Sledging has been a part of the game of cricket since the early days of the sport. The earliest superstar, Dr. W.G. Grace was apparently a proponent of what latterly Steve Waugh's termed "mental disintegration". The term "sledging" was coined in the late 1960s in honor of Aussie fast bowler Graham Corling, who during a team barbecue made several lewd remarks and was deemed by teammates "as subtle as a sledgehammer", when then evolved into "Percy Sledge". Later "sledging" has been applied to any term of abuse in reference to a sports match and the more creative sledgers have won plaudits for their creativity and humour. Sometimes, however, talking crap backfires: just ask Glenn McGrath.
In his book "Loose Balls", former NBA star Jayson Williams says that trash-talk in basketball circles never involves family, partners or girlfriends because it's just too dangerous. There's a line in the sand that players respect and generally any discussion is limited to "Y'all can't stop me", "Who's guarding me?" and the like. Their reasons are simple - it's just not worth it because trouble always follows personal remarks.
In cricket it's different. Sledging as we now know it started off as casual comments about a player's technique or the state of the scoreboard but over the past twenty years as players think the stakes have risen, it's morphed into "say what you can to make the batsman lose concentration". All nations take part in it, probably equally. Supposed men of faith like Matthew Hayden have been serial offenders which doesn't sit well with those of us who ostensibly hold the same faith and belief systems.
But let's be honest - mostly it's just boys being boys. Or at least it should be. With England wicketkeeper Matt Prior reportedly suggesting to Peter Siddle "let's go - let's take it outside", the boundary between "gamesmanship" to "handbags at ten paces" was crossed. What Siddle did to entice the invitation was pepper the hapless 'keeper with short lifters and then dismiss him. If the Victorian tearaway stayed true to form would have also have given the Englishman a send off coloured by expletives, which if he did so was probably pretty dumb given Prior was dismissed by Siddle's good luck rather than good management.

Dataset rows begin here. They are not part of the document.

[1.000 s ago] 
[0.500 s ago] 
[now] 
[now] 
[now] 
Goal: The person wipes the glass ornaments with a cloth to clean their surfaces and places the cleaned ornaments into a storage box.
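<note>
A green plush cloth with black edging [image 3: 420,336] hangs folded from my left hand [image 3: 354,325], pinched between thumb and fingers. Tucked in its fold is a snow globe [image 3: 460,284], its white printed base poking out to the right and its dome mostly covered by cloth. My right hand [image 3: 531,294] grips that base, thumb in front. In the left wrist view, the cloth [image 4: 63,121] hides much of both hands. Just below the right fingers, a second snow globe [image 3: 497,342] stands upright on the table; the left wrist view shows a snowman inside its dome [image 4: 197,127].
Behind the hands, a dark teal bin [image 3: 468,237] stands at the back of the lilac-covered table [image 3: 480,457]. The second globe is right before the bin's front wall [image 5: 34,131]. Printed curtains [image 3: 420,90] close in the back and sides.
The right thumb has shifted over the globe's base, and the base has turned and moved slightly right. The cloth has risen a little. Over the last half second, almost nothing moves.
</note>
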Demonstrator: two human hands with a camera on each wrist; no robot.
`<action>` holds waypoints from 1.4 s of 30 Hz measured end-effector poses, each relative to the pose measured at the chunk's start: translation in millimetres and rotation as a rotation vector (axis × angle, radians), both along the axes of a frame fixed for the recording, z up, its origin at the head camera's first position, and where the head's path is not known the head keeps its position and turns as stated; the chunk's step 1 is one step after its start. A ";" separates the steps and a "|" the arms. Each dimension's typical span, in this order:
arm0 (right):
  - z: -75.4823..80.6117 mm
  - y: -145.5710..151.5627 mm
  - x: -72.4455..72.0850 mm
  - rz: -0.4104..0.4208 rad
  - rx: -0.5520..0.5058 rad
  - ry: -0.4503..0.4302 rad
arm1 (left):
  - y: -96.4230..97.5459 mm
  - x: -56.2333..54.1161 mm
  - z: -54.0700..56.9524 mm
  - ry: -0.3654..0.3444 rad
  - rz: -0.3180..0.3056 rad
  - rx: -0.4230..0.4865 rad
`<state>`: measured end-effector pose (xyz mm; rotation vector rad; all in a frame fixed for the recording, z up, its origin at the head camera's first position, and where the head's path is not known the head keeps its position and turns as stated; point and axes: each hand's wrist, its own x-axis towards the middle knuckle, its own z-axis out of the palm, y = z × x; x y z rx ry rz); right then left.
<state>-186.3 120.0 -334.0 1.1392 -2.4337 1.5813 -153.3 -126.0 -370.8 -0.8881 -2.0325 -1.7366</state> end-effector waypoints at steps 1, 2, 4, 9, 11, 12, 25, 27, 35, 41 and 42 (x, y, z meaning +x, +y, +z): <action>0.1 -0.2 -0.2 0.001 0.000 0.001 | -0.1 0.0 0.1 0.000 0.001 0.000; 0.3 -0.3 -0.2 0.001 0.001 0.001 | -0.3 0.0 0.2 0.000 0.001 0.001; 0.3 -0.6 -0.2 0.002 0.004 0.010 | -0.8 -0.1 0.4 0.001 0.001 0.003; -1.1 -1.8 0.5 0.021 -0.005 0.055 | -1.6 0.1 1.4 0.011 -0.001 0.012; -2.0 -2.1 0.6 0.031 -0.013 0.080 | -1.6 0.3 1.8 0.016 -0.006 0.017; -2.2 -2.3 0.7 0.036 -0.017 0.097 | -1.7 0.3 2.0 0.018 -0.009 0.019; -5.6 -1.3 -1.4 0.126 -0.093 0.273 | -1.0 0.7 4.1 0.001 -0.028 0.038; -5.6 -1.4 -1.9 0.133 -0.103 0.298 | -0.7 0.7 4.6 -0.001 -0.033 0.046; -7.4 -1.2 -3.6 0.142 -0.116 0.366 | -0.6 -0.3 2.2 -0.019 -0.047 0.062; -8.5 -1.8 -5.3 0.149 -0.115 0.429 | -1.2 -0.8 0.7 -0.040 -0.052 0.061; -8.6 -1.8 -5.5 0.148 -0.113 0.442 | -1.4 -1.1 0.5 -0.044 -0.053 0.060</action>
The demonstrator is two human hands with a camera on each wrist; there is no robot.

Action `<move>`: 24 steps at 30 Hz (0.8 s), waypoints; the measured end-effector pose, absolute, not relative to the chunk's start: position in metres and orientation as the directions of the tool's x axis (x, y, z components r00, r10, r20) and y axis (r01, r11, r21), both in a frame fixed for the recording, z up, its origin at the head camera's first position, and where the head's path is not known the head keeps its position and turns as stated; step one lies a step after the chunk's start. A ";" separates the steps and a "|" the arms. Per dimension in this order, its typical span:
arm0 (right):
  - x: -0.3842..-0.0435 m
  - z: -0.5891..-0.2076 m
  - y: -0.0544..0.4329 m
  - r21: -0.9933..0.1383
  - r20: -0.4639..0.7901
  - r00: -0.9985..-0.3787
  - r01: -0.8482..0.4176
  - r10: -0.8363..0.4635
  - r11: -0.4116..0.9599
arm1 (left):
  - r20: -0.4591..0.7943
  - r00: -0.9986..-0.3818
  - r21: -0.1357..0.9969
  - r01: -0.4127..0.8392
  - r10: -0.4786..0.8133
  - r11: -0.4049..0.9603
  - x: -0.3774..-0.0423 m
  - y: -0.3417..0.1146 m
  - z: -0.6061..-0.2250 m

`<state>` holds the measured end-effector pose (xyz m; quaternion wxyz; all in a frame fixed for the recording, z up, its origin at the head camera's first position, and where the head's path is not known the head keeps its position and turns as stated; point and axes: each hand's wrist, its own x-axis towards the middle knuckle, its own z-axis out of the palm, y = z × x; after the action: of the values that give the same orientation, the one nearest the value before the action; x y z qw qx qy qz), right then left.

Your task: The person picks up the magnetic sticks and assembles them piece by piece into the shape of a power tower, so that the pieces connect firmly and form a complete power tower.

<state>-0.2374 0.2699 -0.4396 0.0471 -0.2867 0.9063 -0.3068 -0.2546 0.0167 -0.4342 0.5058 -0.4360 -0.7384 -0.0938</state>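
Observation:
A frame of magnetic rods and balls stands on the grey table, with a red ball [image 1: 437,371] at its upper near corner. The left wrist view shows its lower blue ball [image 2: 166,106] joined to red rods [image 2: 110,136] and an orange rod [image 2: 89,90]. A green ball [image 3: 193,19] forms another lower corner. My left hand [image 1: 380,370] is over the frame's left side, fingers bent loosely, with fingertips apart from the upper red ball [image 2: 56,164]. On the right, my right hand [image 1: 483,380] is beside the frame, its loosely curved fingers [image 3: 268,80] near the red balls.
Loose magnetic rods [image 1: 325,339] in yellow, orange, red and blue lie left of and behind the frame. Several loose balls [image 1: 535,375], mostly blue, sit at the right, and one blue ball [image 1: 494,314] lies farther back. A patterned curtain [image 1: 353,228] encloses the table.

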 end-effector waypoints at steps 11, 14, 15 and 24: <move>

Prior's response - essentially encouraging a fight, in which I have no doubt the bigger and stronger Siddle would triumph - has all the elegance and cleverness of a schoolyard "So's your Mum". Never the most startling riposte, but again perhaps Glenn McGrath or AFL player Adam Selwood would disagree. The Australians have attempted to regain their swagger this Test by aiming a series of barbs at the Old Enemy, who as expected have responded in kind. Perhaps, given Australia's performance in this match it has worked, but even so they have appeared not as the gum-chewing, self-confident larrikins of the Chappell, Taylor & Waugh eras but as petulant, self-aggrandising children; children on both sides of the match who Daddy Match Referee will be dealing with sternly because they look ridiculous and by extension, the game is reflected upon poorly.
It takes on even more of ludicrous stance when chief among the talkers has been Michael Clarke, whose form thus far has wobbled between horrible and below par. By involving himself but failing to back it up with runs, Clarke negates his own authority and further erodes his position as heir apparent to the Australian captaincy. As has been pointed out repeatedly, very few positions are as visible in Australia as that of the cricket captain, so for him to make himself look foolish in this manner doesn't bode well for his future leadership prospects. While Border and Waugh led the side they engaged in verbal stoushes with their opponents but almost always from a position of strength, or knowing they were going to be able to add strength to their words with runs. The simple reason Michael Jordan was the biggest trash-talker of all was that he was the best player that basketball had seen and so always backed his words with points or wins.
Clarke, again, seems to try to bully opposition simply because the big kids do it and so resembles a teen, who rather than being full of confidence is full of braggadocio and bluster. It would make his press conferences infinitely more palatable should he carry on this attitude post-match as well!
There's no excuse for getting personal in sledging Neither is there any excuse for name-calling as a) it rarely works and b) it makes the name caller look dumb. If you don't agree - and that's fine - then ask yourself this: hearing swearing is a very different thing to being sworn at, isn't it? With language and emotion like that directed at each other, there's no surprise each responds in the way they've been addressed. Of course it's coarse and disappointing and both sides obviously don't realise that they look very small doing so. It's a pity that the line never crossed in the NBA simply doesn't exist in cricket any more.